El hermano de Anthony, Dario, estaba despierto. Insomnio. Su mujer roncaba. Le dolía el estómago. Se levantó y fue al lavabo, allí se sentó y empezó a leer Entertainment Weekly. Estaba nervioso. Esa noche, justo en esos momentos, se estaría llevando a cabo. Cinco horas antes había llamado para cambiar el plan. Su hija le había convencido de que era lo mejor, y dado que llevaba días pensando en algo similar, llamó por teléfono. Las cosas podían ir mal. Cuando uno se relaciona con gente de pocas luces, hay que tener en cuenta esa posibilidad, incluso aunque esa gente sea leal. Marco tenía una teoría. Estaba convencido de que sólo los tontos eran leales. La gente inteligente piensa en exceso, buscan sus propios intereses. Marco lo sabía. Él era de los inteligentes. Al demonio con todo ello. Volvió a la cama y le dio un codazo a su esposa, confiando en que se diese la vuelta y dejase de roncar. Ella gruñó y se dio la vuelta, pero empezó a roncar más fuerte. Entonces Marco se colocó una almohada sobre la cabeza y se dijo que si no conseguía dormirse en cuatro o cinco minutos se levantaría.

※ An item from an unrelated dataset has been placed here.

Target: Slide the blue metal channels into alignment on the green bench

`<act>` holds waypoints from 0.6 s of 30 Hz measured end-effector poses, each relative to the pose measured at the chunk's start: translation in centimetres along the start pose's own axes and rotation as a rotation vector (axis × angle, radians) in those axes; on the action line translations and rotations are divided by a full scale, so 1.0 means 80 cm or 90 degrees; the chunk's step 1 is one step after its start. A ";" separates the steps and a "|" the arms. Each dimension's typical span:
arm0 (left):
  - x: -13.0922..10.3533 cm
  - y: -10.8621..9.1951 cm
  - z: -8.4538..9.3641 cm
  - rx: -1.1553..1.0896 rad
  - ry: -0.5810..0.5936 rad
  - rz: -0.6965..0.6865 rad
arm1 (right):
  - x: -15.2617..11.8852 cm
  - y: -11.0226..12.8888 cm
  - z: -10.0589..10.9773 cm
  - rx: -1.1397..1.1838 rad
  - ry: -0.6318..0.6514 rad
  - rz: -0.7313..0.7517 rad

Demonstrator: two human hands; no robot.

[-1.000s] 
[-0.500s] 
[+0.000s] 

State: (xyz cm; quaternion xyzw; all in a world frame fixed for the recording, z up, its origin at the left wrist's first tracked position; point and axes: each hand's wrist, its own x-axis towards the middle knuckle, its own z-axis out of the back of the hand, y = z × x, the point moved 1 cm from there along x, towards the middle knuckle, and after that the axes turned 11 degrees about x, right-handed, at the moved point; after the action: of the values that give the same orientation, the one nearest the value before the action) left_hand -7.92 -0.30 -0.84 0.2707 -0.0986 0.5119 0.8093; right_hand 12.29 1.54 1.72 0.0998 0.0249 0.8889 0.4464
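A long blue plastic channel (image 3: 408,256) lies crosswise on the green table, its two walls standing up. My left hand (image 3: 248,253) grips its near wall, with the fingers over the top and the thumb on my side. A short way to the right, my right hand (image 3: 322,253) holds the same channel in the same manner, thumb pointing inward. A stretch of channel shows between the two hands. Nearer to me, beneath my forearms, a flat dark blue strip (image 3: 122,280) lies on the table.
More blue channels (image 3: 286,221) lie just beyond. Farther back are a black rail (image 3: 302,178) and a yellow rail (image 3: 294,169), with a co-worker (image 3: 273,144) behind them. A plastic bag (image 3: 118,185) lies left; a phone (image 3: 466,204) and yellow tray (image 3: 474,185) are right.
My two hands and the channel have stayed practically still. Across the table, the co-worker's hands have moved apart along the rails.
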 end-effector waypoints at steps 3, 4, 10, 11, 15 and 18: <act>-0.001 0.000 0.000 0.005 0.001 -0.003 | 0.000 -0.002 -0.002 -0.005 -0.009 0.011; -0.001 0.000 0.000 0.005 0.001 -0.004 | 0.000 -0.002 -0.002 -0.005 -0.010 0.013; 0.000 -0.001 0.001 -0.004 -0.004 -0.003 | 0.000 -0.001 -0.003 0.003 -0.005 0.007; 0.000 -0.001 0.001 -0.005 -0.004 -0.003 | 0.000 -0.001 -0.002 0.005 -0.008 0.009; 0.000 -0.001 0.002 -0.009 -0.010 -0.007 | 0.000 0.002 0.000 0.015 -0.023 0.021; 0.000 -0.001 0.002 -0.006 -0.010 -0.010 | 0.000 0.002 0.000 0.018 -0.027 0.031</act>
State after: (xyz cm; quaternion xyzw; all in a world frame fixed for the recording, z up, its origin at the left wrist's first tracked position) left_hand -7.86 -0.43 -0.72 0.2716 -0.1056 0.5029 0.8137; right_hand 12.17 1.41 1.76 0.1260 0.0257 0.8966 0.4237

Stevie Guista soñó con agua, sólo agua, una vasta extensión de agua. Sabía que estaba fría y no quería ir hacia ella, pero resultaba hermosa y lo único que deseaba era seguir mirando. Entonces le invadió una sensación. Algo se le estaba acercando por detrás. Quiso darse la vuelta y mirar. No quiso darse la vuelta y mirar. Quiso zambullirse en el agua. Temía zambullirse en el agua. Permaneció inmóvil en la orilla del lago o lo que fuese y deseó con todas sus fuerzas despertar.

Jacob Laudano, maldición, volvía a montar a caballo. Sabía que estaba soñando, pero no podía despertar y tampoco conseguía que el caballo se detuviese o ralentizase el paso. Se agachó y esperó, sabiendo por la posición de los otros caballos que iba a perder, o peor aún, que iba a caerse. Había sido jockey durante ocho años y odiaba todos y cada uno de los días que había tenido que hacer dieta, todos y cada uno de los momentos que había estado subido en lo alto de aquellos estúpidos animales a los que apenas toleraba. No le gustaban. Había sido un jockey pésimo. Como ladrón era mediocre. Si pudiese despertar se tomaría algo, un vaso de agua, algo. Entonces podría volver a dormirse. Había llegado a su apartamento hacía menos de una hora. Había hecho lo que tenía que hacer. Había sido fácil. Ahora tenía su dinero. Entonces, ¿por qué tenía pesadillas? Ese sueño en particular, que volvía a situarlo sobre un caballo, sabiendo que iba a perder. Se esforzó, gritó en el sueño, luchó y apareció en la oscura vigilia. El rugido de la multitud no era más que el ulular del viento. La brisa que llegaba hasta sus piernas procedía de las ventanas, que no encajaban bien. El sudor que perlaba su frente no se debía al agotamiento por la carrera sino a una creciente sensación de terror. Jacob el jockey tenía miedo de volver a dormirse.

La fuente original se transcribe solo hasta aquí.